The failure of the Silicon Valley Bank, the second-largest bank failure in US history, crippled the financial system and distracted attention from another problem: very high inflation.
Two economic challenges pose a dilemma for the Fed. Because the Fed’s most powerful tool, the benchmark interest rate, is the main cause of the financial crisis and the main solution to high prices.
The central bank has aggressively raised interest rates over the past year, bringing inflation down significantly from its summer peak, while still remaining more than three times the Fed’s 2% target.
However, a sharp rise in interest rates caused the value of bonds held by Silicon Valley Banks to plummet, spurring their collapse.
If interest rates continue to rise, there is a risk of further intensification of the banking crisis, putting more financial institutions at risk of failure. But a moratorium on rate hikes could undermine the Federal Reserve’s fight against inflation, keeping prices high and eating into household budgets, economists said.
“It’s a very delicate balance,” Andrew Levin, an economics professor at Dartmouth College and a former Fed economist, told ABC News. “If the Fed is too concerned about the stability of the banking system to make sure prices are stable, it would be a very unfortunate situation,” he said.
Still, the Fed can avoid choosing between the two ends. Because the tougher lending practices adopted by commercial banks in response to the financial crisis could themselves cool the economy, allowing the Fed to refrain from cutting rates without raising them. It’s from Inflation, economists said.
Zip Recruiter chief economist Julia Pollak told ABC News, “In any case, it looks like the financial woes can deal with inflation.”
Last year, the Federal Reserve raised its benchmark interest rate by 4.5%. This is his fastest pace since the 1980s.
The Federal Reserve (Fed) has proposed a series of borrowing cost hikes in an attempt to keep prices from rising by slowing the economy and dampening demand. But this approach risks sending the U.S. economy into recession and putting millions out of work.
But so far, the economy has proven fairly resilient, Levin said, citing a strong job market.
“If the economy remains strong, inflation could stay well above the Fed’s target,” Levin said. “We may need to raise interest rates significantly to keep inflation under control.”
In early March, Fed Chairman Jerome Powell told Congress that there was “a long and likely bumpy road ahead” for inflation, and the central bank expected benchmark rates to “continue to rise.” He said that
However, sustained interest rate hikes also threaten the stability of the banking system.
A sharp rise in interest rates over the past year has devalued Silicon Valley banks’ government and mortgage bonds, creating holes in their balance sheets, causing some depositors to flee and leading to a disastrous 48-hour bank run. caused
Silicon Valley Bank faced unique and serious risks, but it was not the only vulnerable bank.

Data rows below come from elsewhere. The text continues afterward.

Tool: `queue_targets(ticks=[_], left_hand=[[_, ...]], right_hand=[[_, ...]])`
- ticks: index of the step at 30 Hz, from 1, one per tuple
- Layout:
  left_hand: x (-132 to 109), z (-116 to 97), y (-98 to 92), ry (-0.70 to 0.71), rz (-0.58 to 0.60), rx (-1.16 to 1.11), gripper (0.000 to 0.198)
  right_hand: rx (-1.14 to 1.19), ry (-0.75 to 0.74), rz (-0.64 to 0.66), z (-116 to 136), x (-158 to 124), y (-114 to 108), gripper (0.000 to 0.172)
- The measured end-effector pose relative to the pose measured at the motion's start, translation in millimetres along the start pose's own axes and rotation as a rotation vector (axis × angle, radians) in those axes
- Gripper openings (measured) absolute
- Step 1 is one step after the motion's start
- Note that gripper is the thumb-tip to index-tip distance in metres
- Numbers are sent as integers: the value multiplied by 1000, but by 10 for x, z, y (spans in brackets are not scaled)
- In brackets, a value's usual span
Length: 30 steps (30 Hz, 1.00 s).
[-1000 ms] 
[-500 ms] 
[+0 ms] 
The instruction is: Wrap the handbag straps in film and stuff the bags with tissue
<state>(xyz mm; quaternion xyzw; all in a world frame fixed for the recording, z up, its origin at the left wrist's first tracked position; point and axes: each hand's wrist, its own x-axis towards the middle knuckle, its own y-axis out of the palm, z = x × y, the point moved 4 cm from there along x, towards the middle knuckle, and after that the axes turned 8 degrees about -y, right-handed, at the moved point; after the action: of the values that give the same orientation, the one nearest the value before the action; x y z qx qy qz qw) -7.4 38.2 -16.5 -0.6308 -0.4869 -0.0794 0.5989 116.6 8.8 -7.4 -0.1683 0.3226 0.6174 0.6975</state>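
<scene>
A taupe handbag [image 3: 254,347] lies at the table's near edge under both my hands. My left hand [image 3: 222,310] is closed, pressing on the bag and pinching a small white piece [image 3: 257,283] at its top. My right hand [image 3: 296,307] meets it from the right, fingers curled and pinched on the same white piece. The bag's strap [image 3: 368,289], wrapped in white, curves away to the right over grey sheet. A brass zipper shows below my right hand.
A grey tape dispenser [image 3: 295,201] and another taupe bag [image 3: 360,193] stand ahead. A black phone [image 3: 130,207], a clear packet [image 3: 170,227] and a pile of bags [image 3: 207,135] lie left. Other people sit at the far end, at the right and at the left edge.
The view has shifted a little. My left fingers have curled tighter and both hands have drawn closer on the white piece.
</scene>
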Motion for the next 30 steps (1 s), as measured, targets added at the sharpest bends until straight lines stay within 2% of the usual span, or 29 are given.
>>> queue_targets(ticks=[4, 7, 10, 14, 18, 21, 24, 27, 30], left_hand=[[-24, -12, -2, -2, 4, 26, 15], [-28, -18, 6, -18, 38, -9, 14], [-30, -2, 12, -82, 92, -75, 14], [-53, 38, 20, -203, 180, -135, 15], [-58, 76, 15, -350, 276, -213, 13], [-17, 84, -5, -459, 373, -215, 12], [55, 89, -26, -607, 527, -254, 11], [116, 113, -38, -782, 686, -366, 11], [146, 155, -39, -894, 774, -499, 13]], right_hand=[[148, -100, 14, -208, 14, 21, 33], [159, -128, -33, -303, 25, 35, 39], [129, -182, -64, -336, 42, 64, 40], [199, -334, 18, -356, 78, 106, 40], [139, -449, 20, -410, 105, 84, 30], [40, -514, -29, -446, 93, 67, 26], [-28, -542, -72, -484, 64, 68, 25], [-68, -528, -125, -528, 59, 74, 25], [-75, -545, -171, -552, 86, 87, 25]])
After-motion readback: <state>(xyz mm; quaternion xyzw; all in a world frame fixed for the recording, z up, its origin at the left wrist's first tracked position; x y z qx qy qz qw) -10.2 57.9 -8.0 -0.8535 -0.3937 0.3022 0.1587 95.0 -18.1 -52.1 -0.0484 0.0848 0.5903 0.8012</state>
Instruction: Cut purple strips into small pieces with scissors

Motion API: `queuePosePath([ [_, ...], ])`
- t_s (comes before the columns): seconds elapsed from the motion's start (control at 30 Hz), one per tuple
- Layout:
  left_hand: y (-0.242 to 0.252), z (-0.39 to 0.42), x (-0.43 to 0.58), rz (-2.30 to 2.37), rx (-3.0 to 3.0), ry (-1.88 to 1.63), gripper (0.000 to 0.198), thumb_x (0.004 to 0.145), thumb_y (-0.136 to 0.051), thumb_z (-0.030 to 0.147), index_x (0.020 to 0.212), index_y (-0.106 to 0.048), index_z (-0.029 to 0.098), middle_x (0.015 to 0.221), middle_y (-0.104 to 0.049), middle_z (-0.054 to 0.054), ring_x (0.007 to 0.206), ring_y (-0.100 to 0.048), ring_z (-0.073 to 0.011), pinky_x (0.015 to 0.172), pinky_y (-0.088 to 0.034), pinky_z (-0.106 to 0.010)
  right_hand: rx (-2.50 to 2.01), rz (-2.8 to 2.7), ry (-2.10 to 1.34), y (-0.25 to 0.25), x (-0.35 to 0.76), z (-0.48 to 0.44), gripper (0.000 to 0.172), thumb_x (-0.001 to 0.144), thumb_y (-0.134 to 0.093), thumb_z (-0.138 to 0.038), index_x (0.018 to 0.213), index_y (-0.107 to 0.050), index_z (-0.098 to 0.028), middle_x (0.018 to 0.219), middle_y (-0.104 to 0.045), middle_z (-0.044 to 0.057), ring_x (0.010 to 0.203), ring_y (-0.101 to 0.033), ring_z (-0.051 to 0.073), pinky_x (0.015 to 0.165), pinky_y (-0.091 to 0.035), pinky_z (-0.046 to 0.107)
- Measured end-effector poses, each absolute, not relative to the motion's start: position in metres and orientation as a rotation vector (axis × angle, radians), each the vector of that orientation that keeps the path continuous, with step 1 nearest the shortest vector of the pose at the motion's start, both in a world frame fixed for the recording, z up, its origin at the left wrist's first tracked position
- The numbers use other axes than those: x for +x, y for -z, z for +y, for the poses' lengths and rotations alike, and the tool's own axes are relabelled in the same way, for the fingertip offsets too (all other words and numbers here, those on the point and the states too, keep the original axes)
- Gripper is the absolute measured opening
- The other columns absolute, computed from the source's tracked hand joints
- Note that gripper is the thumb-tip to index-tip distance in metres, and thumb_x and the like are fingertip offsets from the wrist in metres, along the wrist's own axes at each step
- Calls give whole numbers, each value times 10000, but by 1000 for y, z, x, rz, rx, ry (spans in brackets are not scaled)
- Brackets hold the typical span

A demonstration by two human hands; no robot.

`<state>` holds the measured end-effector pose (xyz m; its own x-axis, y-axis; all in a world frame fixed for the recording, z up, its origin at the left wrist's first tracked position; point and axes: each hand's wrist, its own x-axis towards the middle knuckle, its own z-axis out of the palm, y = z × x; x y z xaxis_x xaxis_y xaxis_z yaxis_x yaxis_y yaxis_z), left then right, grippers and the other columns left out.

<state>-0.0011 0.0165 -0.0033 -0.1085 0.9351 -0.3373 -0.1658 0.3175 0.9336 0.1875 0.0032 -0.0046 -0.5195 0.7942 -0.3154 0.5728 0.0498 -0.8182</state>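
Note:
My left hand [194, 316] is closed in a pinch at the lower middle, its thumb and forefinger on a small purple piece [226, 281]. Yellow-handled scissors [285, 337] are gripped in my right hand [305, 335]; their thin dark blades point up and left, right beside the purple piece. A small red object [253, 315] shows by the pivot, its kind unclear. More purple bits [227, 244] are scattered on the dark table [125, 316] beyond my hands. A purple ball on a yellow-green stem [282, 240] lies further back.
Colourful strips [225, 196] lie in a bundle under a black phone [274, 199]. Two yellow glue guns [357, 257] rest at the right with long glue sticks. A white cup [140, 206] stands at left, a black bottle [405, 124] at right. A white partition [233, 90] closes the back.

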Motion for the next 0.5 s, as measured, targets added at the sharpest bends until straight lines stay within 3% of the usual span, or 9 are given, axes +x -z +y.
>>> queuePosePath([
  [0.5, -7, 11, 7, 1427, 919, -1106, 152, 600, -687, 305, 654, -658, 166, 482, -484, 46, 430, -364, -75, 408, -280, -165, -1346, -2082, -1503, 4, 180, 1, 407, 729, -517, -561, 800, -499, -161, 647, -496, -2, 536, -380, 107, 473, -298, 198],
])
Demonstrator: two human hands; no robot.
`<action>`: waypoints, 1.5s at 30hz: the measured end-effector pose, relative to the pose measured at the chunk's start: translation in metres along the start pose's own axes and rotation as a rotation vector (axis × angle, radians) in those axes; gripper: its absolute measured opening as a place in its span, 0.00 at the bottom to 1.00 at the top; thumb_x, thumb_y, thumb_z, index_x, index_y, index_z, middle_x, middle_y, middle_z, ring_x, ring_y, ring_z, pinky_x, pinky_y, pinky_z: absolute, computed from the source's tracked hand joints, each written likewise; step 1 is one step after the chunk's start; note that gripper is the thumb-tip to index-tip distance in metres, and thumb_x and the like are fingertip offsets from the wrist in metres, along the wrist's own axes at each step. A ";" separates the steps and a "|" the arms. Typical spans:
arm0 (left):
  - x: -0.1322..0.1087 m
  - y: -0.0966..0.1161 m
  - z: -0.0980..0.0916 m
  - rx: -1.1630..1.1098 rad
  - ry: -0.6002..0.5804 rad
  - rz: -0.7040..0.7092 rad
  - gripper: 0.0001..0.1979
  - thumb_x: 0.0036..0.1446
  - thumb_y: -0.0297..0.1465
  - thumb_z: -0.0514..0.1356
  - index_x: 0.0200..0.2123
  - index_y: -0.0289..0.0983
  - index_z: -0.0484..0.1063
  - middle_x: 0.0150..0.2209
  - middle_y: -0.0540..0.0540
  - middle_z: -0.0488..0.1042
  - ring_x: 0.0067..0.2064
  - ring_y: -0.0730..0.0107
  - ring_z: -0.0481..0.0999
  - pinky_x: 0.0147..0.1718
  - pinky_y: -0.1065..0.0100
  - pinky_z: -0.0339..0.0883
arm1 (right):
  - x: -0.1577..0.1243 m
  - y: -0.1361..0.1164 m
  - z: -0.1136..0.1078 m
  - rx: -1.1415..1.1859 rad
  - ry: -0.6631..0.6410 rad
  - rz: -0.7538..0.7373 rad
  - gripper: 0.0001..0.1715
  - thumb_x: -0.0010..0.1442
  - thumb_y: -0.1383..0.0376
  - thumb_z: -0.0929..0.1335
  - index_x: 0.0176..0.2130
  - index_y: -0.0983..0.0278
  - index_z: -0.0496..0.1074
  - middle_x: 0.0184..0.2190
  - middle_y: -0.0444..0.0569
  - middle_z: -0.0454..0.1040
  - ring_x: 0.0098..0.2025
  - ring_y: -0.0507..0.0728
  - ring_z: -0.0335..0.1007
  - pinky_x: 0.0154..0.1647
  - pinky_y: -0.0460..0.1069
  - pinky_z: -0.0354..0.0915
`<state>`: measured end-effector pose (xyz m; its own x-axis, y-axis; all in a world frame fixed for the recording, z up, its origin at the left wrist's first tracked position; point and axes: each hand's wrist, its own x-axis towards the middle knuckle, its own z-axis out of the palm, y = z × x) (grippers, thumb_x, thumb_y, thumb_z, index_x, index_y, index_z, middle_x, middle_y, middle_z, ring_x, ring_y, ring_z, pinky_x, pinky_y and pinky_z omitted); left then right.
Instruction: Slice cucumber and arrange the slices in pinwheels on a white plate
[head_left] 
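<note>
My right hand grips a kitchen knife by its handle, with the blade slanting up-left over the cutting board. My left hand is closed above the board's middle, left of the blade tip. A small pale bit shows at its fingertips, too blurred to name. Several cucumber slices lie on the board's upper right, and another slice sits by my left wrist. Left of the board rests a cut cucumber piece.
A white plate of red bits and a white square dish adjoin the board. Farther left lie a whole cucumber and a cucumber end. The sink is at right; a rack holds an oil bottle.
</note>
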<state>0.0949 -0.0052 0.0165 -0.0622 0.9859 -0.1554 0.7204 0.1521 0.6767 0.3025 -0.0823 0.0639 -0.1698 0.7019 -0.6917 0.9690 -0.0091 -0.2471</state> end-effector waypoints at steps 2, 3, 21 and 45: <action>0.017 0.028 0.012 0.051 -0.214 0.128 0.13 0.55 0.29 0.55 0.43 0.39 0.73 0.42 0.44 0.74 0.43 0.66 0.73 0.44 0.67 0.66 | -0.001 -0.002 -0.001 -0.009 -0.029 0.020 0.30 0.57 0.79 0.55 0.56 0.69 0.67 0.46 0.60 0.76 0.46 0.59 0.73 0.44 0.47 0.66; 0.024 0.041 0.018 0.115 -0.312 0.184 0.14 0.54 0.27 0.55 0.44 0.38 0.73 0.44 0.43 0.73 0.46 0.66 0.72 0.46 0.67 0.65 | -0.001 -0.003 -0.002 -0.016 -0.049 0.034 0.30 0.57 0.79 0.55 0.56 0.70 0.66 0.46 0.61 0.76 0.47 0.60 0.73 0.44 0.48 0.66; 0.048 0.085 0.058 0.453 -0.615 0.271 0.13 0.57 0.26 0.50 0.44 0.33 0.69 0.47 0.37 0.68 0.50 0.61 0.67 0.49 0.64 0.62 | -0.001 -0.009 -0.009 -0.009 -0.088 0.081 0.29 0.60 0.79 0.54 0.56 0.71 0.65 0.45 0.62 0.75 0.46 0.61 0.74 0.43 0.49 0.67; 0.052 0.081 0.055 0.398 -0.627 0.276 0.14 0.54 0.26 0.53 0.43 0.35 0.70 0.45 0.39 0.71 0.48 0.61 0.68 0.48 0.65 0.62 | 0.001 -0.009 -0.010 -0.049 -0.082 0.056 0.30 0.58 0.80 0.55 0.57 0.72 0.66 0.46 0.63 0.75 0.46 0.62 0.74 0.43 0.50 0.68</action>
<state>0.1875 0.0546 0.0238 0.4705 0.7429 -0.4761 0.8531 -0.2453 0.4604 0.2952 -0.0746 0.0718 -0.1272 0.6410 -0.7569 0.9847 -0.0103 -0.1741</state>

At the end of last year, US banks had $620 billion in unrealized losses, holdings that had fallen in value but were not yet sold. found.
Swiss banking giant UBS bought ailing rival Credit Suisse for $3.2 billion on Monday.
The largest US financial institution took action on Friday to stabilize the financial sector, injecting $30 billion into the First Republic bank, one of the regional lenders.
Bank of America, Citi, JPMorgan Chase, Wells Fargo, Goldman Sachs and many others have joined the effort. But the bank’s shares continue to plummet, dropping 47% on Monday.
Such financial turmoil, which plagues many, could be the expected result of rapid interest rate hikes, Pollack said, rather than undermine the fight against inflation. , the banking crisis is part of it, she added.
“Normally, the Fed will raise rates until something breaks,” Mr. Pollack said.
“The immediate effect of the tightening of credit is that households will buy less homes and invest less in businesses, which will affect demand for the goods,” she added, lowering prices. perpetuate.”
Meanwhile, some forecasters expect the Fed to forgo another rate hike at Wednesday’s meeting, citing vulnerabilities in the financial system.
In a research note, Goldman Sachs told investors on Monday it expected the Fed to “suspend its March meeting this week due to stress in the banking system.”
Dartmouth’s Levin said he thinks the Fed should take a cautious approach to rates this week.
“In addition to this, we should try to reassure the market that we are carefully monitoring it,” he said.
He added that prices could fall anyway if the financial crunch continues.
“People aren’t going to buy that refrigerator,” he said. “Upward pressure on inflation could subside really quickly.”